Kegiatan penyiaran agama atau dakwah agama di Kabupaten Alor pun berjalan dengan baik. Setiap agama menjalankan kegiatan tersebut dengan senantiasa memperhatikan keanekaragaman etink dan agama di Alor. Penganjur agama tertentu dalam melaksanakan kegitanan penyiaran agama, pada umumnya, dilakukan kepada penganut agama yang sama. Pendeta Kristen Protestan melakukan kegiatan tersebut di hadapan umat Kristen protestan. Demikian halnya dengan penganut agama Islam, katolik dan Hindu.

Penganut agama Kristen Protestan dalam melakukan kegiatan penyiaran aggama merasakan aman dari gangguan pihak tertetu. Kegitan keagaman yang sering dilakukan adalah bekhutbah di gereja atau di rumah-rumah. Keadaan ini disebabkan oleh karen isi khutbah yang disampaikan berkaitan dengan materi yang bermanfaat untuk memperdalam tingkat keimanan, dan etika yang baik.

Kegiatan penyiaran agama yang dilakukan oleh penganut agama Protestan cukup aman. Para penganjur agama tidak pernah menerima pengaduan dari umat Protestan tentang ketergangguannya dalam menjalankan penyiaran agama tersebut. Demikian sebaliknya tidak pernah ada seorang pun dari penganut agama lain yang menyatakan ketergangguan atas pelaksanaan kegiatan tersebut.

Hal yang sama dialami oleh penganut agam Islam. Ruski Bere, BA, menyatakan bahwa kegiatan dakwah Islamiyah yang dilakukan oleh pada ulama di Alor sangat kondusif. Tampaknya bawah penganut agama lain sudah memahami bahwa kegiatan tersebut merupakan kegiatan keagamaan yang patut untuk dihargai dan dihormati. Masing-masing penganut agama di negara ini memiliki kebebasan untuk menjalankan peribadatan termasuk kegitan penyiaran keagamaan.
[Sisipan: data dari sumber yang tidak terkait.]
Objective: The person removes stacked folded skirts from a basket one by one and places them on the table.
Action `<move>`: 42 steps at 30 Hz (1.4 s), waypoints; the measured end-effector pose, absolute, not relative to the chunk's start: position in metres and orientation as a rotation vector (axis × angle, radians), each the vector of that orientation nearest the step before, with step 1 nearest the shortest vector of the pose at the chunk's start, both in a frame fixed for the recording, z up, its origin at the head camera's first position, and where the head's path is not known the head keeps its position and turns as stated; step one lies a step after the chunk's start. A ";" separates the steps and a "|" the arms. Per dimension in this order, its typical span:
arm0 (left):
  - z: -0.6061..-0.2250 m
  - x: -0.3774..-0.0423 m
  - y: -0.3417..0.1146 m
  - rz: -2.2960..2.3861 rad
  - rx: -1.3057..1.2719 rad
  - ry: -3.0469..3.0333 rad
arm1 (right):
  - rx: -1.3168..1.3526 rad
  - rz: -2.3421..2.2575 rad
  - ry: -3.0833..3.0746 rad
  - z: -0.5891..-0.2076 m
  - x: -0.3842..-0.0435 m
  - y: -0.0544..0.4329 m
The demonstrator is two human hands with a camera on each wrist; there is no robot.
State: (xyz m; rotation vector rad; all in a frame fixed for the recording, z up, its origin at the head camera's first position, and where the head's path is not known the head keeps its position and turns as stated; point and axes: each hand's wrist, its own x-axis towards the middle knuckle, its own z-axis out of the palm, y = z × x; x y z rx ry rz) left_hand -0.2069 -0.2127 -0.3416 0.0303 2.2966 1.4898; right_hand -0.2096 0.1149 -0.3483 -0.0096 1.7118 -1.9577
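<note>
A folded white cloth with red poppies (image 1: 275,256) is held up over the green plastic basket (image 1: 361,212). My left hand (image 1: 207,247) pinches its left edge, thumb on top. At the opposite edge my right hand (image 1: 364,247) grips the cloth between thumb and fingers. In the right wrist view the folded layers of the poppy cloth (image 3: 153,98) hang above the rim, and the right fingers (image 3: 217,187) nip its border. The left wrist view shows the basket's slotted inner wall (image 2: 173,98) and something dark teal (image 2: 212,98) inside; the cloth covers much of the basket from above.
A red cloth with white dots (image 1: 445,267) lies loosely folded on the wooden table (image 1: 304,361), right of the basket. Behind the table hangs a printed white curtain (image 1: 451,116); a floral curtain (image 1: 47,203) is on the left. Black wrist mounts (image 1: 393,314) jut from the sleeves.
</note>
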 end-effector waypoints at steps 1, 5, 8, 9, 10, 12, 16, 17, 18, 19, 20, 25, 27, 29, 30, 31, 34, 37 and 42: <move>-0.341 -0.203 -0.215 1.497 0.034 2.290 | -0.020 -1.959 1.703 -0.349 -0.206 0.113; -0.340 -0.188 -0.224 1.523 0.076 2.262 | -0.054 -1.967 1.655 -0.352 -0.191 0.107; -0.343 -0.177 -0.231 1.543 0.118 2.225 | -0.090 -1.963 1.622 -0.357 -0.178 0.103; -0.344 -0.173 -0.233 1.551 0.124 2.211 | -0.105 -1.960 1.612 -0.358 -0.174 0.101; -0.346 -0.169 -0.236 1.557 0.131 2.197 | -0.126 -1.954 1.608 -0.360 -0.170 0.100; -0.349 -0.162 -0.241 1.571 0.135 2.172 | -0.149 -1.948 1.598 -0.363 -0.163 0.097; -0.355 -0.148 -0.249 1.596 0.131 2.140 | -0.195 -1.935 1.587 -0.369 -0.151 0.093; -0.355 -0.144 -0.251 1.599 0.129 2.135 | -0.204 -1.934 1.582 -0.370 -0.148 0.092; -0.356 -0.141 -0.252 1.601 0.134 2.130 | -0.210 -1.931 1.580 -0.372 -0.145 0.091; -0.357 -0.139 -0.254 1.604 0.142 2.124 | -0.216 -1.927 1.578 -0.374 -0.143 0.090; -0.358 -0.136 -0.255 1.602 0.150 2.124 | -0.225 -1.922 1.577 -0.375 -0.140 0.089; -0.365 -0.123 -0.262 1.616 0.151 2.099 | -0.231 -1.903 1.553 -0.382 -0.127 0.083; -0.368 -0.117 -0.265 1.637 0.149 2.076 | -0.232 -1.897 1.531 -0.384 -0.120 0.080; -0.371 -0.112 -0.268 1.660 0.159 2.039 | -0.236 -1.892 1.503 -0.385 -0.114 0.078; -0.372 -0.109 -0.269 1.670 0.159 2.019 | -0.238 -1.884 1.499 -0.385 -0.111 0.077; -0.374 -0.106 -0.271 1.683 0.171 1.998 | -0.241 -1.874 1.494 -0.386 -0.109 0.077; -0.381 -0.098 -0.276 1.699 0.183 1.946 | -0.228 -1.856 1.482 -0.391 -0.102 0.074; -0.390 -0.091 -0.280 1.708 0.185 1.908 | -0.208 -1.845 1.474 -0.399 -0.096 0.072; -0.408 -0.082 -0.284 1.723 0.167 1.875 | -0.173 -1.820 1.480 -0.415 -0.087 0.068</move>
Keadaan yang kondusif itu pula didukung oleh tidak pernah terjadi gejolak antar umat beragama yang diakibatkan oleh kegiatan penyiaran agama. Tak seorang pun di antara penganut agama Islam yang pernah menyatakan ketergangguannya dalam mejalankan kegiatan tersebut. Demikian sebaliknya, tidak seorangpun dari penganut agama lain yang pernah menyatakan ketegangguannya oleh kegiatan penyairan agama yang dilakukan oleh penganut agama Islam.
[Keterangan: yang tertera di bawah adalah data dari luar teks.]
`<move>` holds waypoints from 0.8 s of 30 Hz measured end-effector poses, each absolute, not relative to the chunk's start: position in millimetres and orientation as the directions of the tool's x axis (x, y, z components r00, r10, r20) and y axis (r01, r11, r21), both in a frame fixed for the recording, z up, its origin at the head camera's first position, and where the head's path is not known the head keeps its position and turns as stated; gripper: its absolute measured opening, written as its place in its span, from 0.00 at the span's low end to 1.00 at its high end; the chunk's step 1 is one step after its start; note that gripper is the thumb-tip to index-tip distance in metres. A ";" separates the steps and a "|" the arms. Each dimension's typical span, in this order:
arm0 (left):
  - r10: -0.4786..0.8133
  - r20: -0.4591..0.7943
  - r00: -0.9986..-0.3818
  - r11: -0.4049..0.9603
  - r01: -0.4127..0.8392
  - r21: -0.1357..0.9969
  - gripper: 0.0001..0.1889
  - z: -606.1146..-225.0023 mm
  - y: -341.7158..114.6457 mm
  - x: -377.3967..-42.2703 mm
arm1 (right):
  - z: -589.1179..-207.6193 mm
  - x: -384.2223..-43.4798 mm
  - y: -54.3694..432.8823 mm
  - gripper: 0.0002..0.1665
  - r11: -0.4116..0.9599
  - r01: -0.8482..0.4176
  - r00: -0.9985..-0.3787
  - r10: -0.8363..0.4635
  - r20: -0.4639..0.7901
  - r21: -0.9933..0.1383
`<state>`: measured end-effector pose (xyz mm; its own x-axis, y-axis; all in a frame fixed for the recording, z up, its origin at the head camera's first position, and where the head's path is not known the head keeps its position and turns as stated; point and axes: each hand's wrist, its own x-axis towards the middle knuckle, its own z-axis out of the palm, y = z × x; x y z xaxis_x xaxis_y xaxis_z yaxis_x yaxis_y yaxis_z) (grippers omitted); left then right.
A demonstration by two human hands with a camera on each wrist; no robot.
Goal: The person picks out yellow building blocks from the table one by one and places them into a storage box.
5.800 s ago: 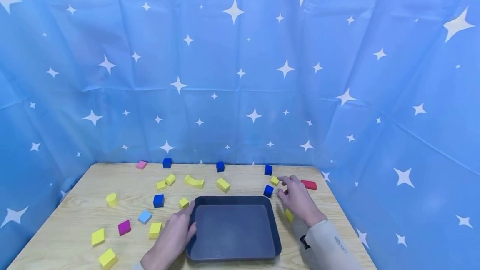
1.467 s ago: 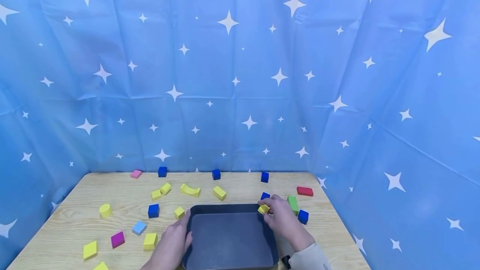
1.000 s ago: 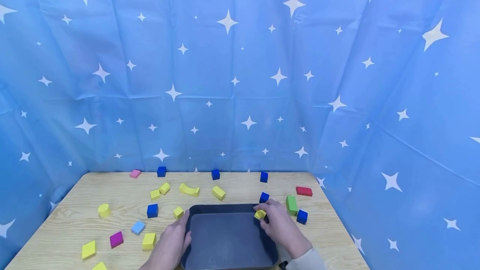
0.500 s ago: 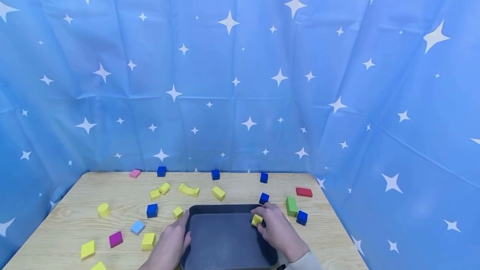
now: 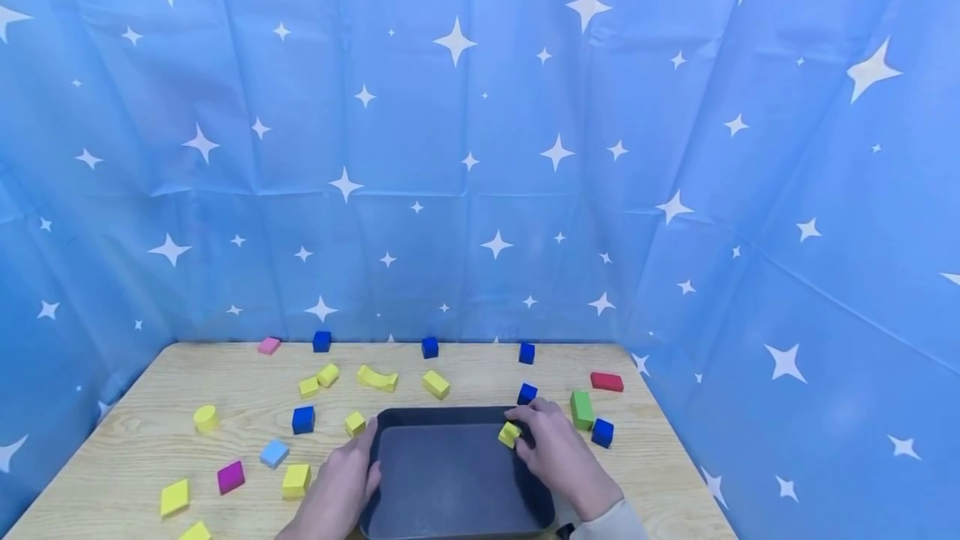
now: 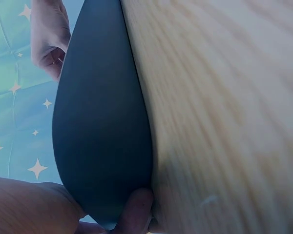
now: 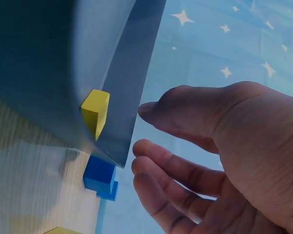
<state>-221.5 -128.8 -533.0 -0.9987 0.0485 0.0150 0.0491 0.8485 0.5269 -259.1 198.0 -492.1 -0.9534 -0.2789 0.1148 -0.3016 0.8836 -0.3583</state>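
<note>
In the head view, my left hand [image 5: 341,477] grips the left side of a dark grey tray [image 5: 457,532]. The left wrist view shows its fingertip [image 6: 136,209] against the tray's outer wall. My right hand [image 5: 558,452] hovers over the tray's far right corner, thumb and fingers spread apart. Just off those fingers, a yellow block [image 5: 509,434] lies in that corner. From the right wrist, a gap is visible between this yellow block [image 7: 95,113] and the right hand [image 7: 200,146]. Beyond the rim by the right hand sits a blue cube [image 5: 527,393].
Right of the tray are a green block [image 5: 582,411], a blue cube [image 5: 602,432] and a red block [image 5: 607,382]. Several yellow, blue, pink and purple blocks, including a yellow arch [image 5: 377,379], lie left and behind. A blue star-patterned curtain [image 5: 480,148] encloses the table.
My right hand has taken the yellow block from the table's back right, carried it over the rim and let it go inside the tray. The left hand has stayed on the tray.
</note>
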 end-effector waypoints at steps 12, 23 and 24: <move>0.053 0.025 -0.998 0.850 0.058 0.523 0.34 -532.9 -128.3 -221.6 | -490.9 -259.7 203.1 0.21 0.886 -0.285 -0.958 -0.253 0.134 -0.366; 0.053 0.032 -0.998 0.856 0.062 0.513 0.34 -531.9 -128.9 -221.1 | -488.6 -256.6 213.5 0.22 0.883 -0.239 -0.971 -0.213 0.109 -0.404; 0.052 0.033 -0.998 0.857 0.061 0.512 0.34 -531.7 -129.0 -220.6 | -488.4 -256.0 215.0 0.22 0.885 -0.229 -0.973 -0.203 0.107 -0.404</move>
Keadaan serupa dialami oleh penganut agama Kristen Katolik dan Hindu. Agustinus Asamal, S.Ag.,Pengawas Penda Katolik, dan Ida Wayang Budha Gaufame, menyatakan yang serupa dengan penyataan P. Polinggomang dan Ruski Bere di atas.

Ada suatu hal dapat menjadi bibit permasalahan kerukunan, yaitu pralihan agama. Di kabupaten Alor proses peralihan suatu agama ke agama memiliki tingkat keseringan yang tinggi. Pada umumnya peralihan tersebut dari menganut agama Kristeani ke Islam atau sebaliknya.

Peralihan agama ini memiliki sebab. Sebab-sebab yang diidetifikasi adalah perkawinan, dan kemauan sendiri. Peralihan agama yang disebabkan oleh kemaunan sediri sangat beragam bentukya. Ada seorang yang beralih agama diakibatkan karena menerima ilham melalui mimpi, ada karena ia pernah mendengar satu khutbah atau ceramah sehingga terketuk hatinya untuk beralih agama, dan ada pula karena terlibat diskusi kecil dengan kawannya dari penganut agama lain, sehingga ia beralih agama.

Menurut Drs Wahid, Rusdi Bere, dan P. Polinggomang, bahwa penganut agama yang beralih agama mayoritas disebabkan oleh perkawinan. Namun P. Polinggomang lebih melihat kepada adanya bujukan. Peralihan agama yang terjadi di kabupatern Alor ini sebetulnya disebabkan oleh karena adanya bujukan dari penganut agama. Proses perkawinan yang nyatakan sebagai penyebab mayoritas peralihan agama sebetulnya didahului oleh suatu bujukan.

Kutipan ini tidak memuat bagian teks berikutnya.